=== What is being asked ===
Nothing but a number belongs in the answer: how many lines of the records below contain the string "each".

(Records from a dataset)

<<<<

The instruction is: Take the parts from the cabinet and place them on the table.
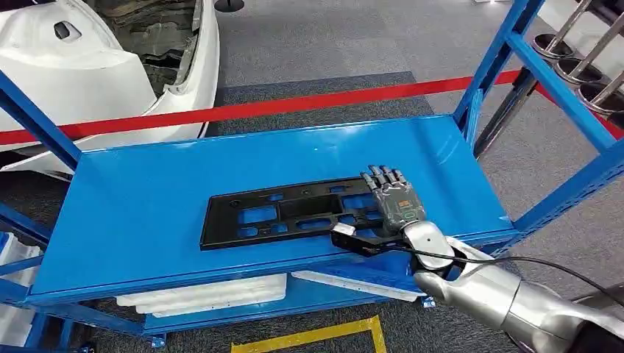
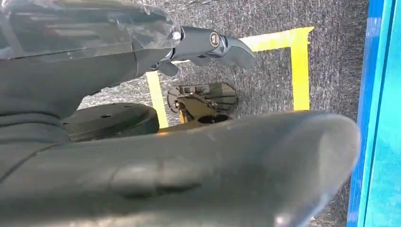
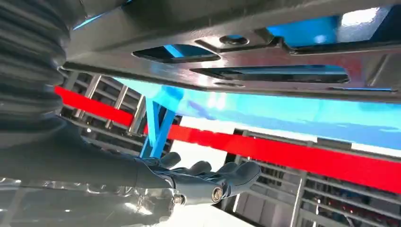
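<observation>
Right hand [image 1: 394, 202] flat on black part [image 1: 283, 213], fingers extended

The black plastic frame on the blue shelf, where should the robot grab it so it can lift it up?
Probably at its right end. The black plastic frame lies flat on the blue shelf, long side along the front edge, and the right hand already rests there. It is thin and full of openings, so fingers over the top and thumb under the near edge, coming from the front, should pinch it.
</observation>
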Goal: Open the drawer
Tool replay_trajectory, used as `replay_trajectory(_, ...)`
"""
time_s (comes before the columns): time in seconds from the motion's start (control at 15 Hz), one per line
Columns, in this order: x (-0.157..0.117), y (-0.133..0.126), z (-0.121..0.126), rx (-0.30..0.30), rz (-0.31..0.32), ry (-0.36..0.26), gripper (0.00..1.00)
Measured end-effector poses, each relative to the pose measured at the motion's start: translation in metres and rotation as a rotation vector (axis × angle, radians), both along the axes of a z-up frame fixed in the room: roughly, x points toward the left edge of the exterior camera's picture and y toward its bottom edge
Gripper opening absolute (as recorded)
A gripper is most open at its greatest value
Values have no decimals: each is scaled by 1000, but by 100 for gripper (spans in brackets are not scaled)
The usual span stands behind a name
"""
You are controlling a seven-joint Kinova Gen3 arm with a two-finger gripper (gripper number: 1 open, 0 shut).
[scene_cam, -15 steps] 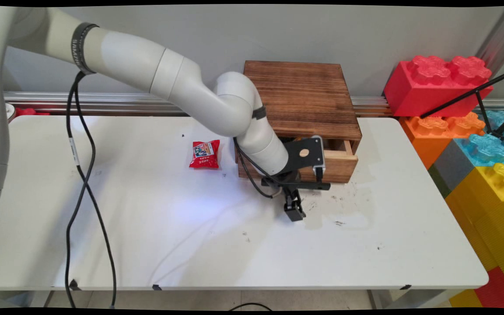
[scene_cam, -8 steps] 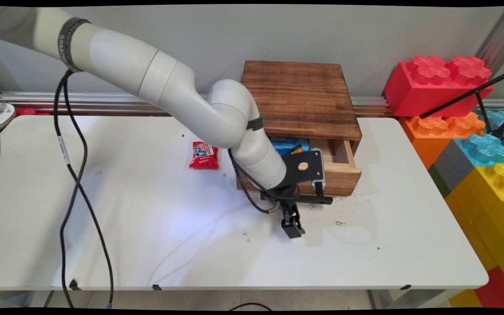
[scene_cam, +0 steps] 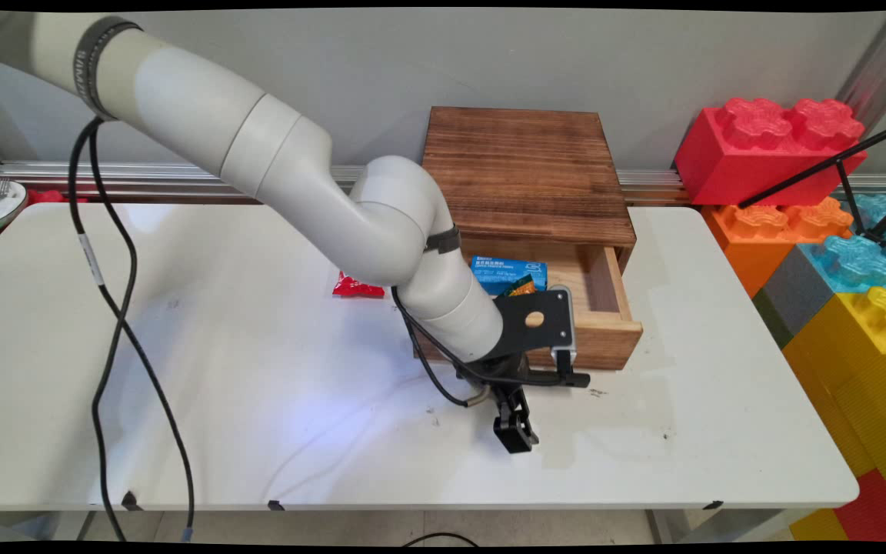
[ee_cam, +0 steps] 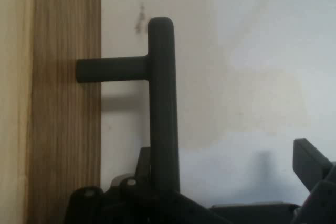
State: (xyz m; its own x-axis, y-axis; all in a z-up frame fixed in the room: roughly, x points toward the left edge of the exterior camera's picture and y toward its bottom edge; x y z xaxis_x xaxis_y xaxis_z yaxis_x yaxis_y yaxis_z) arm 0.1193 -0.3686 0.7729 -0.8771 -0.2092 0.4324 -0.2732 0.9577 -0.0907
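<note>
**Inspector:** State of the tool (scene_cam: pixel 539 404)?

**Assistant:** Spread wide. In the hand view (ee_cam: pixel 226 156) one finger (ee_cam: pixel 312 163) stands well clear on the bare side. The other sits low behind the black bar handle (ee_cam: pixel 163 103), close against it. I cannot tell whether they touch.

**Inspector:** Where is the handle mounted?

**Assistant:** On the pale front of the light wooden drawer (scene_cam: pixel 604 342). A short post joins it to the wood. In the main view the handle (scene_cam: pixel 572 378) lies just under the arm's black camera plate.

**Inspector:** Position of the drawer?

**Assistant:** It stands open, projecting toward the near side from the dark-stained wooden box (scene_cam: pixel 527 169) at the back of the white desk (scene_cam: pixel 258 400).

**Inspector:** Contents?

**Assistant:** A blue flat packet with white lettering (scene_cam: pixel 508 269), and a small orange-and-green packet (scene_cam: pixel 521 286) lying against it. The arm covers the drawer's left part.

**Inspector:** Anything else nearby?

**Assistant:** A red snack packet (scene_cam: pixel 354 288) on the desk left of the box, mostly hidden by the arm.
</note>
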Motion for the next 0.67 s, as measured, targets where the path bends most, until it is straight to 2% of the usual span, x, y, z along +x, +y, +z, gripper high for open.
replay_trajectory(0.67, -11, 38, 7, 22, -30, 21, 100)
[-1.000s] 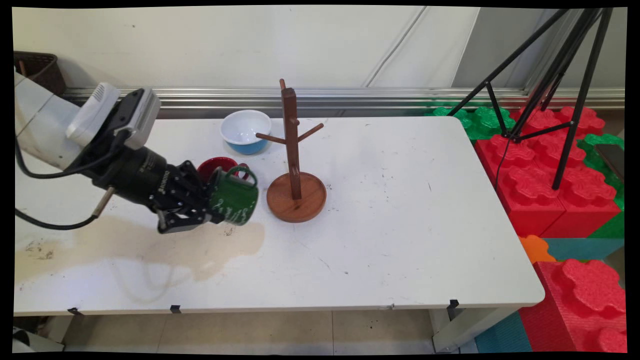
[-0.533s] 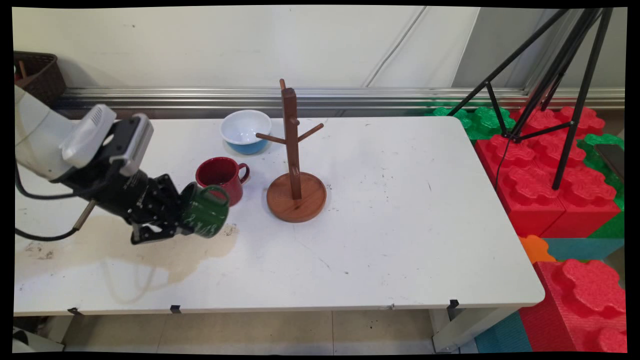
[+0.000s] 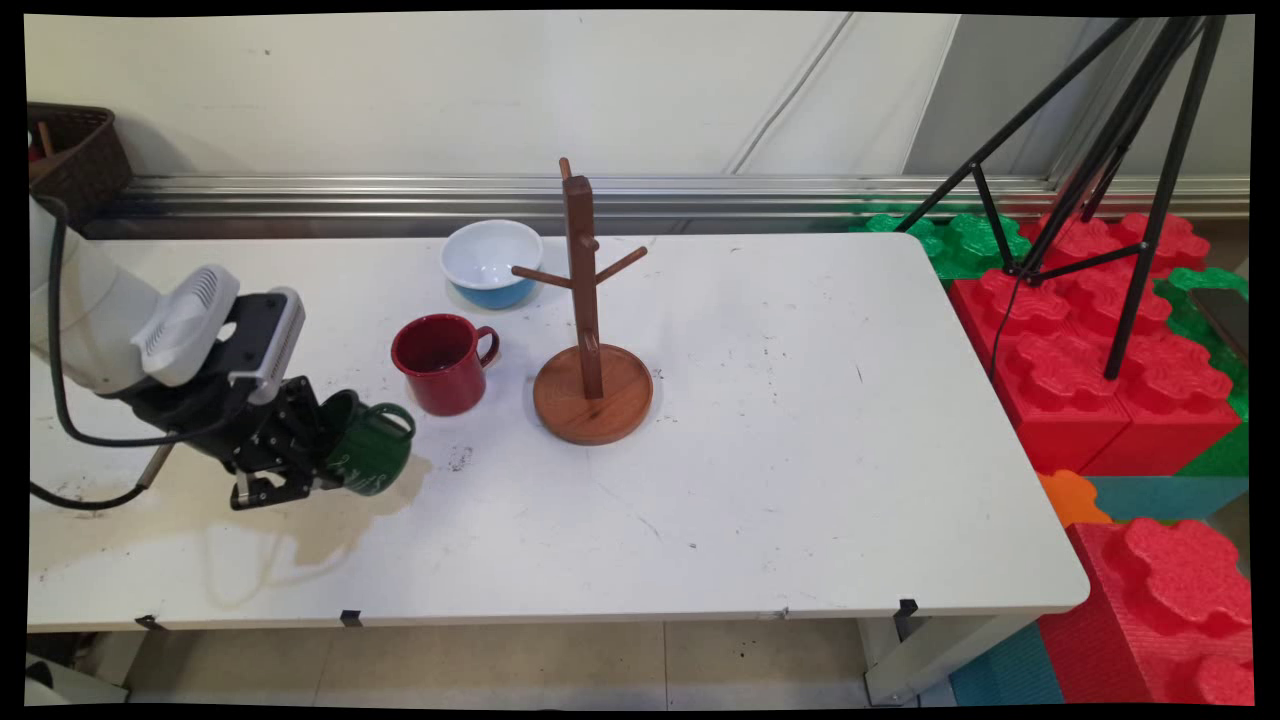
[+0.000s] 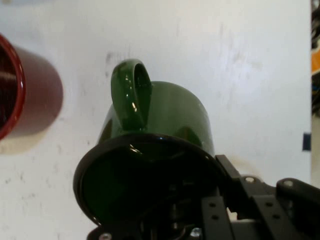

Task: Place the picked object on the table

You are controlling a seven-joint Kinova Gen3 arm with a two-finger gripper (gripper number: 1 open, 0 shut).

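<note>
**Green mug held on its side above the table**

The black two-finger gripper is clamped on the rim of a glossy green enamel mug, one finger inside the mouth and one outside, over the near left part of the white table. The mug lies tipped, mouth toward the hand and handle uppermost, just clear of the tabletop. It looks rigid, light and slick, so a rim pinch could slip; the handle loop offers a surer hold. A red enamel mug stands upright near it, a wooden mug tree with round base beyond, and a white-and-blue bowl at the back.
</note>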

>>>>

=== Problem solution ===
2